UN PATRIMOINE RICHE ET VARIE
La région des Pays de la Loire dispose d’un riche patrimoine naval, héritage de sa situation géographique et des liens historiques qu’elle a toujours entretenus avec la Loire et l’océan Atlantique. La région peut également mettre en avant un important patrimoine directement lié aux transports, qu’ils soient aériens, routiers, ferroviaires ou maritimes. Ce patrimoine conserve la trace et le souvenir d’anciennes pratiques et techniques.
La France connaît un important développement industriel à partir du Second Empire. Les réseaux de chemins de fer se développent à travers le pays et permettent de désenclaver des communes rurales où peut alors se développer une petite industrie. La densification des réseaux de transports s’est faite autour de villes et de pôles industriels. Le rail, en reliant ces différentes villes, s’impose comme un sérieux concurrent du transport fluvial. La richesse du patrimoine ferroviaire conservé, s’explique en Sarthe notamment, par la situation géographique. Le département s’impose, de fait, comme véritable nœud ferroviaire reliant Paris à l’ouest de la France. Le patrimoine ferroviaire des Pays de la Loire relate l’évolution technique des locomotives, lesquelles passent de la propulsion vapeur à la propulsion électrique.

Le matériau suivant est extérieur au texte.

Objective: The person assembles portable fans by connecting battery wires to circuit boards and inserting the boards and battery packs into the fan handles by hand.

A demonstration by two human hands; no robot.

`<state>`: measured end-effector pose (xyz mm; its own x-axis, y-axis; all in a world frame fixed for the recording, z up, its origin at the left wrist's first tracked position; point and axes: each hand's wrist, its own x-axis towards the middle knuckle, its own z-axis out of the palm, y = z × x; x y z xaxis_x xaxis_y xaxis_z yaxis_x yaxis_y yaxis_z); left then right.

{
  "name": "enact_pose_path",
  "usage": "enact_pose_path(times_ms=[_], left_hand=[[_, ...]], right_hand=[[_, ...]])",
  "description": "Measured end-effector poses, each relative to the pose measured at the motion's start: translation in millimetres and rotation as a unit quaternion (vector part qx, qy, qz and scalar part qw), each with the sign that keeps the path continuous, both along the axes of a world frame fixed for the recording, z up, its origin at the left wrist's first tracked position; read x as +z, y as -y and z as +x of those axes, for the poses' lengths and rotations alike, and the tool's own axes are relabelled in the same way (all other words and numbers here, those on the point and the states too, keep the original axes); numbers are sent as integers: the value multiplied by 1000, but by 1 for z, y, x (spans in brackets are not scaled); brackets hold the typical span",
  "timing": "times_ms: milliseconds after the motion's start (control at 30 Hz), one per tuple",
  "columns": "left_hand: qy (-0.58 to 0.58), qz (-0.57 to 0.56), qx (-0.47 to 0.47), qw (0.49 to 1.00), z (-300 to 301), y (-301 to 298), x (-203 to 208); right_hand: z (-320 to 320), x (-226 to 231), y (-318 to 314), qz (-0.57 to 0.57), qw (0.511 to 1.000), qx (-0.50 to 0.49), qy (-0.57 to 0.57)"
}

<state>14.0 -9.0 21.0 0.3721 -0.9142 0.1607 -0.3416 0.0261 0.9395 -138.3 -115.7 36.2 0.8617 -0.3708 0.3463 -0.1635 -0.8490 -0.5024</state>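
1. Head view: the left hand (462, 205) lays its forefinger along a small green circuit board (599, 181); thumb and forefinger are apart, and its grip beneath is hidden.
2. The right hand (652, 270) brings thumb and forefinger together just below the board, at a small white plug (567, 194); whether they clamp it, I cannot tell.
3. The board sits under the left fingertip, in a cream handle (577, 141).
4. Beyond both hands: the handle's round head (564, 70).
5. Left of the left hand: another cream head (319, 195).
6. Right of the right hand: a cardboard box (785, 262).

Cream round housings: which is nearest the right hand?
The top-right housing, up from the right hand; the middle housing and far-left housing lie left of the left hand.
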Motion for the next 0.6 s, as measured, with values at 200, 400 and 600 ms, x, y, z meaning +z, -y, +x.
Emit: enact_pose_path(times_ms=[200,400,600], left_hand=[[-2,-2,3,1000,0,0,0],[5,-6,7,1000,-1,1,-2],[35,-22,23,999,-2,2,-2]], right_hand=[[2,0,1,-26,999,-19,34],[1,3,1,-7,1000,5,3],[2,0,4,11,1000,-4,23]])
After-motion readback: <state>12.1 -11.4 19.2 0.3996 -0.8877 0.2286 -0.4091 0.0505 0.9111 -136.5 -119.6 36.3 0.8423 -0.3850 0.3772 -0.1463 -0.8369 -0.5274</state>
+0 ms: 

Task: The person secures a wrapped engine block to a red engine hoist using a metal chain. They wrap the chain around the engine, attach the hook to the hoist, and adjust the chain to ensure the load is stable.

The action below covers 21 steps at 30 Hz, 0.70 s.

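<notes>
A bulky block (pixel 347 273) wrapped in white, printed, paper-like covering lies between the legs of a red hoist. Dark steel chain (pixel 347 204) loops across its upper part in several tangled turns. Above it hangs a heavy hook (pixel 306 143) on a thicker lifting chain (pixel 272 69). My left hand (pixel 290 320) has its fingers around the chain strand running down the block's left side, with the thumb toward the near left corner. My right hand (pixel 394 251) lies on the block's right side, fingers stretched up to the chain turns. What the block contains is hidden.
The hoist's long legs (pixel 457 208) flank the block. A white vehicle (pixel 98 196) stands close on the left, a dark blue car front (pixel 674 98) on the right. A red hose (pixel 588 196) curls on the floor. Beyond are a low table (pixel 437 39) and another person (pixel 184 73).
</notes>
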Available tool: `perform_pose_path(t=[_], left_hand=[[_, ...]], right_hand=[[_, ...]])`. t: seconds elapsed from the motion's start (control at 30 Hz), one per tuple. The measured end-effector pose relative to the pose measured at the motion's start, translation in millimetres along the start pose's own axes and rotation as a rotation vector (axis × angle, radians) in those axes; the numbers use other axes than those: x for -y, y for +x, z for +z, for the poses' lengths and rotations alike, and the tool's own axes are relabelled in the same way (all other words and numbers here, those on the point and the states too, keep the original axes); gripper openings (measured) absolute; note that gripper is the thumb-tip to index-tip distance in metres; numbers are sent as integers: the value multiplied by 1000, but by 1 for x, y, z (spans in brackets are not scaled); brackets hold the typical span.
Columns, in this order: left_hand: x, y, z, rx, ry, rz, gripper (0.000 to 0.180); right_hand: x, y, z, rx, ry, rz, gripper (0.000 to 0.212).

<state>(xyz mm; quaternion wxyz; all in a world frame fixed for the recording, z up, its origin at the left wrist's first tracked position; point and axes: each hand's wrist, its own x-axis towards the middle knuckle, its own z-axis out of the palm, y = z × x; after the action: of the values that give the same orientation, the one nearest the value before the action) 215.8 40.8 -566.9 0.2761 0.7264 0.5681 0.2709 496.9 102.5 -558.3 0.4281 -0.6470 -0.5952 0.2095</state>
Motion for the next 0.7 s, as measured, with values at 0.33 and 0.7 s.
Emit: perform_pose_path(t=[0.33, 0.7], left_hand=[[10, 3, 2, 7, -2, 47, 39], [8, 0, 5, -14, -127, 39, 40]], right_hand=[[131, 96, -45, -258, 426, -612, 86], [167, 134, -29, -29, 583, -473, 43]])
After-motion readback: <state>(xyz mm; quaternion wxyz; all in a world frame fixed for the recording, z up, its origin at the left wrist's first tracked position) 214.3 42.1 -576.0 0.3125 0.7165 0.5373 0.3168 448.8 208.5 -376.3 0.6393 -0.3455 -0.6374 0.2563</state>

Cette relation intime qu’entretient la région avec ses moyens de transport s’observe également dans les grandes villes. Ainsi Nantes, ville historiquement en pointe dans le développement des transports en commun, conserve un autobus Chausson des années 1950. De même, à titre de témoignage des anciens moyens et techniques de lutte incendie, une autopompe-échelle Delahaye construite en 1928 et depuis classée, est conservée aux Herbiers.
Ouverte sur l’Atlantique, la Région des Pays de la Loire, via son patrimoine aéronautique et en particulier grâce au Super Constellation qui y est classé, conserve vivace la mémoire des premiers appareils transatlantiques. Ce patrimoine technique concerne également les planeurs classés au titre des monuments historiques et exposés au Musée régional de l’air d’Angers. Leur histoire mouvementée évoque certains sombres épisodes de la Seconde Guerre mondiale.
La protection du patrimoine industriel, scientifique et technique des Pays de la Loire, renvoie immanquablement au souvenir d’une histoire ouvrière. Les machines industrielles, à l’image de la grue Titan 01 des chantiers navals de Nantes et les moyens de transport en commun qu’empruntaient ces ouvriers, ont contribué à façonner et façonnent encore le paysage urbanistique et rural de cette région.